In separate but similar disclosures to the Philippine Stock Exchange on Friday, SM Prime Holdings Inc. and Ayala Land Inc. announced that they had signed an agreement with their respective allies within the Ortigas family to terminate all cases relating to the ownership and management of OCLP Holdings, which owns Ortigas and Co. Ltd. Partnership.
SM has long been allied with the Fernando Ortigas group (FOG), and the Ayalas, with the Rafael Ortigas group (ROG) within OCLP.
“SMPH and ALI will enter into partnership with FOG and ROG. This strategic alliance will further enhance the properties in the Ortigas area, and create maximum value for their various stakeholders,” the disclosures said.
It was reported that the Fernando Ortigas group had accepted an offer from the SM group to acquire his group’s stake in OCLP Holdings equivalent to at least 40 percent. A 30-day notice was sent to the group allied with the Ayalas led by Rafael Ortigas to match this offer.
The statement did not mention what happened to the right of first refusal, only implying that the SM group had indeed gained formal entry into OCLP.
The two property giants are drawn to OCLP given the Ortigases’ rich landbank in the metropolis amid a property boom in the last few years.
OCLP’s crown jewel is the 16-hectare Greenhills shopping complex in San Juan. Other projects include the mixed-use Capitol Commons and the Tiendesitas commercial hub in Pasig.

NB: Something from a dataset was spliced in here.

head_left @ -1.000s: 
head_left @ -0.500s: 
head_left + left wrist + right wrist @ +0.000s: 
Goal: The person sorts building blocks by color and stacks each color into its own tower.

Its current landbank is estimated at around 50 hectares, based on estimates by external property experts. OCLP, however, can add another 40 hectares of prime land to its landbank, including portions of Camp Crame (10 hectares) and Camp Aguinaldo (30 hectares), which were donated to the government years ago but OCLP has preemptive rights to buy it back in the future if the government no longer needs it for the purpose for which the land was donated in the first place.